Task => Using the data that follows, report how many lines include "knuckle"; output no other text.

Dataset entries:
───
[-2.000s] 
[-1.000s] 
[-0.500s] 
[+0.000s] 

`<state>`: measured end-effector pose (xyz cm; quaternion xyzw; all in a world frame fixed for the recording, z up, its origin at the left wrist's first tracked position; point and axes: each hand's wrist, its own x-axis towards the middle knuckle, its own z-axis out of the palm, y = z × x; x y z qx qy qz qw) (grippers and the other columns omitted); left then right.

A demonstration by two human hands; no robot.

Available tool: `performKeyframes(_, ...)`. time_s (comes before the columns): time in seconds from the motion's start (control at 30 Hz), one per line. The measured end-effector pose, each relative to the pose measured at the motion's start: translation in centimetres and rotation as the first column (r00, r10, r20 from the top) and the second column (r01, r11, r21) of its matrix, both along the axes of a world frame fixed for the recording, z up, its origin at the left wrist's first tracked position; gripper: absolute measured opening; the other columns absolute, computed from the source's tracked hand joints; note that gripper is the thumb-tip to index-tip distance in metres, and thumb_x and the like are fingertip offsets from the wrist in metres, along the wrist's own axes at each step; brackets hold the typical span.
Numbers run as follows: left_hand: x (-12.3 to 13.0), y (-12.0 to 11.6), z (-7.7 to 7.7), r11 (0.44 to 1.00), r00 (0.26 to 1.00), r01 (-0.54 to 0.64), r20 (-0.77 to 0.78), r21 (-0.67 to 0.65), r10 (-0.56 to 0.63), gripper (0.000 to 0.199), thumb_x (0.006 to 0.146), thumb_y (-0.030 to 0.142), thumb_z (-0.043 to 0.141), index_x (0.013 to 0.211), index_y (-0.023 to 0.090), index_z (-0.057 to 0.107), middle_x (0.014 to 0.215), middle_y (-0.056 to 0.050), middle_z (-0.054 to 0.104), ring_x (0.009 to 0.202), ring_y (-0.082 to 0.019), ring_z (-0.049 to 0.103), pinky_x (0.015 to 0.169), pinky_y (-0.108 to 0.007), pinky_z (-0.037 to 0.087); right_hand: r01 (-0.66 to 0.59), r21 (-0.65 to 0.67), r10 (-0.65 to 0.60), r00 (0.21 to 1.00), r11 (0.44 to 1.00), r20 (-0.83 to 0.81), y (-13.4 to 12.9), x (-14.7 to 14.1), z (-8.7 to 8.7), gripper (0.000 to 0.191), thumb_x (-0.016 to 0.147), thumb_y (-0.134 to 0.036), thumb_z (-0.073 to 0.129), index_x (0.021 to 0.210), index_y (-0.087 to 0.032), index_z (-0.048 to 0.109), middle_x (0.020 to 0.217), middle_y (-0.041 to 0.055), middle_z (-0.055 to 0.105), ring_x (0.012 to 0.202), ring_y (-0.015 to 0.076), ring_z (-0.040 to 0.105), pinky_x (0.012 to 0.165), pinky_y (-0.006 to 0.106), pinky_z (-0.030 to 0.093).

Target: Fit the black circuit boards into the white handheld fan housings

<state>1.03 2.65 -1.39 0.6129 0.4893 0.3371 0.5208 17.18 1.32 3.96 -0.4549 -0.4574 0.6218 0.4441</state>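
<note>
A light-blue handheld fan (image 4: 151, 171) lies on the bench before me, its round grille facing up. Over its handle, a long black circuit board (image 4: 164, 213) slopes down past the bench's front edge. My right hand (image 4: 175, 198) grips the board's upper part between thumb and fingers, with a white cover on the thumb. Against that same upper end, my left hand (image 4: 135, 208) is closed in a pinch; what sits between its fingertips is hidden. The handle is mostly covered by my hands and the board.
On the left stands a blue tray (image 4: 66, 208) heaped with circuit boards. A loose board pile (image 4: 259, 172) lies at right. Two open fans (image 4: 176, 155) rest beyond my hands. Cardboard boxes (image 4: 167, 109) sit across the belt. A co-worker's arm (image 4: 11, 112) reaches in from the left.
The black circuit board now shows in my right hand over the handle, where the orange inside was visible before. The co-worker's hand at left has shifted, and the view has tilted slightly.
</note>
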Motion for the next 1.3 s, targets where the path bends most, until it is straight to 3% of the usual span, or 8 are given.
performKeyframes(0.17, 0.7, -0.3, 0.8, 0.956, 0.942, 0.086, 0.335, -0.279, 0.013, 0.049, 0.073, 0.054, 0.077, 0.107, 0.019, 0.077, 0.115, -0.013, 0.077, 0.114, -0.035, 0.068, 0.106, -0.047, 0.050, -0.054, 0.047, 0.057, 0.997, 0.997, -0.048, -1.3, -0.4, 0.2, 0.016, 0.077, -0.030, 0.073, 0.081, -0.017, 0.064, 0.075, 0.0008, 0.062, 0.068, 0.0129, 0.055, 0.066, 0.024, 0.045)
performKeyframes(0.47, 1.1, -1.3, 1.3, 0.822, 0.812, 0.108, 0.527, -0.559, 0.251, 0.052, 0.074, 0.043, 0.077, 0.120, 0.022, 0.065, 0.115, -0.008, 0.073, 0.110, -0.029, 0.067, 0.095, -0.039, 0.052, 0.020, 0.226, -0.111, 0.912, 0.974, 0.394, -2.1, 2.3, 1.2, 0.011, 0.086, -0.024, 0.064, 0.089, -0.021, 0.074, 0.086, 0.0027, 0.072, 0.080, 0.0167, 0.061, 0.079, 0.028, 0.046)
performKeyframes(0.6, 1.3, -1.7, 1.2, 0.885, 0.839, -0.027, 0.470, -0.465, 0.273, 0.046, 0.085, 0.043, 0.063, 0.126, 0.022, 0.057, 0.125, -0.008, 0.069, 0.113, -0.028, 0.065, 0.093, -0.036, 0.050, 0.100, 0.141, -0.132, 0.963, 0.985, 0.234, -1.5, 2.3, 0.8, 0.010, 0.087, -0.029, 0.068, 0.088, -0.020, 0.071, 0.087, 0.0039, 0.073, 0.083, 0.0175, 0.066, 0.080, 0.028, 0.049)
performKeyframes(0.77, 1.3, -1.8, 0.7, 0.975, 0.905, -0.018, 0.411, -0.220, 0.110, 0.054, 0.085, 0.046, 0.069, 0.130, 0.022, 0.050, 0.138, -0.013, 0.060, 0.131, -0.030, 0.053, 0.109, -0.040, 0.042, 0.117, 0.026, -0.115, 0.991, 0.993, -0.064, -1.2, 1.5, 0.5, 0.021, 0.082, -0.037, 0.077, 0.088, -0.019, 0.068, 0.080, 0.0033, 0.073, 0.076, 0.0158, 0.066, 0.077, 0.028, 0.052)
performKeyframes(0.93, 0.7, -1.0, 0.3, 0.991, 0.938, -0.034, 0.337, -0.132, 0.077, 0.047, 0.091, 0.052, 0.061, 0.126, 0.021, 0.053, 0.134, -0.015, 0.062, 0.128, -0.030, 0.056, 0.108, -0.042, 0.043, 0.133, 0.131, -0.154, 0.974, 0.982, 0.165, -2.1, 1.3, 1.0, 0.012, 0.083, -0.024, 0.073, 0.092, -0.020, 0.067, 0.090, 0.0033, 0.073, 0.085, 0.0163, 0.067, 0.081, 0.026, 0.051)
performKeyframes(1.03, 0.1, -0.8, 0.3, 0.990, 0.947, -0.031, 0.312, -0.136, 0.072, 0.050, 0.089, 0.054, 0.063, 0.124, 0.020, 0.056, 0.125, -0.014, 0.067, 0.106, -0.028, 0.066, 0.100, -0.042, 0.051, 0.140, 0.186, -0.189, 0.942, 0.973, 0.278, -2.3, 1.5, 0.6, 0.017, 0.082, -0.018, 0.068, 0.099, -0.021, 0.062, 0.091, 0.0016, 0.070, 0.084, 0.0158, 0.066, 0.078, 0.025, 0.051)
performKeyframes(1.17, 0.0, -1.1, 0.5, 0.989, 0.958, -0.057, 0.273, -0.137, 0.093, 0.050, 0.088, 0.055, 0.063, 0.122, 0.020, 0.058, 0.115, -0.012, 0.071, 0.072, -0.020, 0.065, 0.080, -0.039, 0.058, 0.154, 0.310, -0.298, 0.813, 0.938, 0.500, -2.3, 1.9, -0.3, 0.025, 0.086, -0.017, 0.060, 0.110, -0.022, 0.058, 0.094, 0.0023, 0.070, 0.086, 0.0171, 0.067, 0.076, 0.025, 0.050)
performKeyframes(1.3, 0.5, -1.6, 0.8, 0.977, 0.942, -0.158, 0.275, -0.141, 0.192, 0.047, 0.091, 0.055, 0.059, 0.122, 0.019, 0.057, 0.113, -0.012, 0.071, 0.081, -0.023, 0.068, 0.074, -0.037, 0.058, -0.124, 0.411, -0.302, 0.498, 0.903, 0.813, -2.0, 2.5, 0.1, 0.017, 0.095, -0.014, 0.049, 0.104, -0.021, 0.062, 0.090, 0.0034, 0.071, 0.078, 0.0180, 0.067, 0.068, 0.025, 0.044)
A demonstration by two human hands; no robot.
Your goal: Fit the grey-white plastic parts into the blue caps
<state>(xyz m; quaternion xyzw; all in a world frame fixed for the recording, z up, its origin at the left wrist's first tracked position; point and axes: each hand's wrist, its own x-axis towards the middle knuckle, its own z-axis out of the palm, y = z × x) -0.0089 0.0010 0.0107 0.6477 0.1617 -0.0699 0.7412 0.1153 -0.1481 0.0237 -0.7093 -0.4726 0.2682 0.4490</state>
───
Written response => 2